SALMO RESPONSORIAL (Sl 50/51)
R/: Misericórdia, Senhor, pois pecamos.

– Tende piedade, ó meu Deus, misericórdia!
Na imensidão de vosso amor, purificai-me!
Lavai-me todo inteiro do pecado,
e apagai completamente a minha culpa!

– Eu reconheço toda a minha iniquidade,
o meu pecado está sempre à minha frente.
Foi contra vós, foi contra vós que eu pequei,
pratiquei o que é mal aos vossos olhos!

– Criai em mim um coração que seja puro,
dai-me de novo um espírito decidido.
Ó Senhor, não me afasteis de vossa face,
nem retireis de mim o vosso Santo Espírito!

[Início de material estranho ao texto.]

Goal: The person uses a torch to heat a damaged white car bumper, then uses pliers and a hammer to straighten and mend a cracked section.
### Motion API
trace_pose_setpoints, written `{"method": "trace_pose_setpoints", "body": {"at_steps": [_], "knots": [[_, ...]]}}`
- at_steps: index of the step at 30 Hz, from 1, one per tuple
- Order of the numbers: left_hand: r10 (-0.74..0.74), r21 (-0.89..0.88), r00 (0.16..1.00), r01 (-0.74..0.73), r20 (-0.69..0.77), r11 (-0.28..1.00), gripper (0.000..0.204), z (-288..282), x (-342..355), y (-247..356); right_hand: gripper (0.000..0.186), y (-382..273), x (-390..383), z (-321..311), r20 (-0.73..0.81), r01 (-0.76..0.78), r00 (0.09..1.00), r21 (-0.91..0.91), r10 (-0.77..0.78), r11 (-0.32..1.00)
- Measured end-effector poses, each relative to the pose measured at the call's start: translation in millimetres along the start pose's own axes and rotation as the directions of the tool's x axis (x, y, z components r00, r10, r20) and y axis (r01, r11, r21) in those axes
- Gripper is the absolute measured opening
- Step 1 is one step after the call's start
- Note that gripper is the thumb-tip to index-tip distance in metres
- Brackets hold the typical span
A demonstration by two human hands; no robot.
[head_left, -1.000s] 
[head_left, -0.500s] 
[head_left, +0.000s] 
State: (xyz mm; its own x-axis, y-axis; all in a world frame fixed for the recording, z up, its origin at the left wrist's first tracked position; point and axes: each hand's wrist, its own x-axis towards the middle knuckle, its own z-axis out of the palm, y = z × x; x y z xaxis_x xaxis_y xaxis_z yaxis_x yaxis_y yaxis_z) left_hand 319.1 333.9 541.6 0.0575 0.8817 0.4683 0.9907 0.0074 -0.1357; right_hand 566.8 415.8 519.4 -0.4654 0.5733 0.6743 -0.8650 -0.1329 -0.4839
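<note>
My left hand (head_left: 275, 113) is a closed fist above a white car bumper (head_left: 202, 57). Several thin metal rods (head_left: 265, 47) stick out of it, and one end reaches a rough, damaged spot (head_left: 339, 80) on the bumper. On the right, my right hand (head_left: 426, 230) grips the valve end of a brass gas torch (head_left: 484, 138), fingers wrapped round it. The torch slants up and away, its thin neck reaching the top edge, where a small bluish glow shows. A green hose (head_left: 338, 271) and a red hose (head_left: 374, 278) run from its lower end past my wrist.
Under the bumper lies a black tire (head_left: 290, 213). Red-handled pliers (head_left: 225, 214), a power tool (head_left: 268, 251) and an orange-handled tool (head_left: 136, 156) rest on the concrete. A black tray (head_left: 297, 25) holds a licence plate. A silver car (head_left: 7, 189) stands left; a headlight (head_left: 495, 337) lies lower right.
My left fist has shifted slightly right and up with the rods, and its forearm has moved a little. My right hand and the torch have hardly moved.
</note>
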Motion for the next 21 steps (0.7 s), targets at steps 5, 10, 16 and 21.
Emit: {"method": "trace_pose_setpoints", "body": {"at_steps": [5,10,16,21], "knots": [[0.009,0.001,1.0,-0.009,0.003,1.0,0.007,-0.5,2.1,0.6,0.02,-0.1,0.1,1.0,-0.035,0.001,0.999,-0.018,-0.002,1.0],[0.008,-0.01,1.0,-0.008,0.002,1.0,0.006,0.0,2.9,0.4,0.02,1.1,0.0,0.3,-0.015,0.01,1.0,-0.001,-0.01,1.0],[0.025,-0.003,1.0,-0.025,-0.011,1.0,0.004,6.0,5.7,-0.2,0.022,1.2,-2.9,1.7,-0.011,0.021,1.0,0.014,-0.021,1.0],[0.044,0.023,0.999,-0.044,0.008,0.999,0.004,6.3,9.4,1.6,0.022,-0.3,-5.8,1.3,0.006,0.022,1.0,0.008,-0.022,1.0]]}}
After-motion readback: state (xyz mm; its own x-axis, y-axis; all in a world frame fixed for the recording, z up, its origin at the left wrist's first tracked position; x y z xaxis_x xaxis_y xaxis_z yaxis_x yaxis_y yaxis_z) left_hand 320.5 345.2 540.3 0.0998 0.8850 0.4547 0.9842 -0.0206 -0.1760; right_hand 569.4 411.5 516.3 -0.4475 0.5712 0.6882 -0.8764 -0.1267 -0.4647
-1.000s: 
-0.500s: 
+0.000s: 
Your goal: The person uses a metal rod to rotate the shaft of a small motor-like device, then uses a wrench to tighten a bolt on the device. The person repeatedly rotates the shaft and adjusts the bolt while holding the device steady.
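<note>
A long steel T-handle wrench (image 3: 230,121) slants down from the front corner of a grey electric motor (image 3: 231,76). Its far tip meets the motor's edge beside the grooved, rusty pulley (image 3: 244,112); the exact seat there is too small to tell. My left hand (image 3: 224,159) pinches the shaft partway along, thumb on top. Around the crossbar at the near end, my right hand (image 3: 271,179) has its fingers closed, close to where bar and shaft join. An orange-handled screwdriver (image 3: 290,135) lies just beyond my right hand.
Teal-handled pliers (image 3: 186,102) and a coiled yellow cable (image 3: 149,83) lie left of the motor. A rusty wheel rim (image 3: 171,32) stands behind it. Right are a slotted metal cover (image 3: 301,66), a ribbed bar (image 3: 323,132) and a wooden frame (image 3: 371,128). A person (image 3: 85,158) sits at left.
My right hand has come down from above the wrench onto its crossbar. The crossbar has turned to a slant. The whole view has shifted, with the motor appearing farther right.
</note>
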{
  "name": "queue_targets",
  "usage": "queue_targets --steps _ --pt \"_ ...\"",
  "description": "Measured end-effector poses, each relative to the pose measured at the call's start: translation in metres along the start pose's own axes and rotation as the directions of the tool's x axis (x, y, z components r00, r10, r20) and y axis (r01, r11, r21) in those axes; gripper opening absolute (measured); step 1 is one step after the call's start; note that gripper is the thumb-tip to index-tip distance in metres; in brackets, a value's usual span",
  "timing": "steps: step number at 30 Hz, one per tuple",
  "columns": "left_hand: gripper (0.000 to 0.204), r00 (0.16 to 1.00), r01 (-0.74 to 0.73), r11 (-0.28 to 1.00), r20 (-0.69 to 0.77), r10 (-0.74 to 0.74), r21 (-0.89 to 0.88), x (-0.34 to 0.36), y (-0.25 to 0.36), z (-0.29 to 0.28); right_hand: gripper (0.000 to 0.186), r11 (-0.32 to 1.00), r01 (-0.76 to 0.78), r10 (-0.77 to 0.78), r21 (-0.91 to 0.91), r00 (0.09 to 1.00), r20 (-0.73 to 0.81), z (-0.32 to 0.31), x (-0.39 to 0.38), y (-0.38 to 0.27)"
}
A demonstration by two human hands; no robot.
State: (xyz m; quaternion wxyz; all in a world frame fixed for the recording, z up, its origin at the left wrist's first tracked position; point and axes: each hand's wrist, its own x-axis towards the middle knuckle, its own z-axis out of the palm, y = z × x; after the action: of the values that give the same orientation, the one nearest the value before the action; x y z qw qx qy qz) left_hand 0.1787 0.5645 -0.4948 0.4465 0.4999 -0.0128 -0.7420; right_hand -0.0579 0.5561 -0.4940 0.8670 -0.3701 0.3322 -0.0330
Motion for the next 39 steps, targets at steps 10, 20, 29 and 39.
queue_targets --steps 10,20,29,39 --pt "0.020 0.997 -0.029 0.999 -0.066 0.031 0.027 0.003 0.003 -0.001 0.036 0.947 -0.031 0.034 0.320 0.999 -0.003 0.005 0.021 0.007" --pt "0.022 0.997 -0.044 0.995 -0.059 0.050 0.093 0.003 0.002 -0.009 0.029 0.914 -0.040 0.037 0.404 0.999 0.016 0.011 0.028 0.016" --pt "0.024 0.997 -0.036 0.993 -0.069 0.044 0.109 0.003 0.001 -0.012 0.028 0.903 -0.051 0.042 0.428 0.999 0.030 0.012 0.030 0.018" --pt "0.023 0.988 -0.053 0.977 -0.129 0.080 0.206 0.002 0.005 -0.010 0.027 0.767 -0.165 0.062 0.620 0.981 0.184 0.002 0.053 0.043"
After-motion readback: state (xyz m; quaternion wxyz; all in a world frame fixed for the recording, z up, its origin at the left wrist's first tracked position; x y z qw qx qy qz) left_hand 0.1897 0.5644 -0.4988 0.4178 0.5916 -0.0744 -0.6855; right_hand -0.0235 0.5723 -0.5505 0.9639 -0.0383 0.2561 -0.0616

– Dai-me de novo a alegria de ser salvo
e confirmai-me com espírito generoso!
Abri meus lábios, ó Senhor, para cantar,
e minha boca anunciará vosso louvor!


EVANGELHO (Mt 4,1-11)

† Proclamação do Evangelho de Jesus Cristo segundo Mateus
Naquele tempo, Jesus foi conduzido ao deserto pelo Espírito, para ser posto à prova pelo diabo. Ele jejuou durante quarenta dias e quarenta noites. Depois, teve fome. O tentador aproximou-se e disse-lhe: “Se és Filho de Deus, manda que estas pedras se transformem em pães!” Ele respondeu: “Está escrito: ‘Não se vive somente de pão, mas de toda palavra que sai da boca de Deus’”. Então, o diabo o levou à Cidade Santa, colocou-o no ponto mais alto do templo e disse-lhe: “Se és Filho de Deus, joga-te daqui abaixo! Pois está escrito: ‘Ele dará ordens a seus anjos a teu respeito, e eles te carregarão nas mãos, para que não tropeces em alguma pedra’”. Jesus lhe respondeu: “Também está escrito: ‘Não porás à prova o Senhor teu Deus’!” O diabo o levou ainda para uma montanha muito alta. Mostrou-lhe todos os reinos do mundo e sua riqueza, e lhe disse: “Eu te darei tudo isso, se caíres de joelhos para me adorar”. Jesus lhe disse: “Vai embora, Satanás, pois está escrito: ‘Adorarás o Senhor, teu Deus, e só a ele prestarás culto’”. Por fim, o diabo o deixou, e os anjos se aproximaram para servi-lo. – Palavra da Salvação.

ORAÇAO SOBRE AS OFERENDAS

Fazei, ó Deus, que o nosso coração corresponda a estas oferendas com as quais iniciamos nossa caminhada para a Páscoa. Por Cristo, nosso Senhor.

ORAÇÃO DEPOIS DA COMUNHÃO

Ó Deus, que nos alimentastes com este pão que nutre a fé, incentiva a esperança e fortalece a caridade, dai-nos desejar o Cristo, pão vivo e verdadeiro, e viver de toda palavra que sai da vossa boca. Por Cristo, nosso Senhor.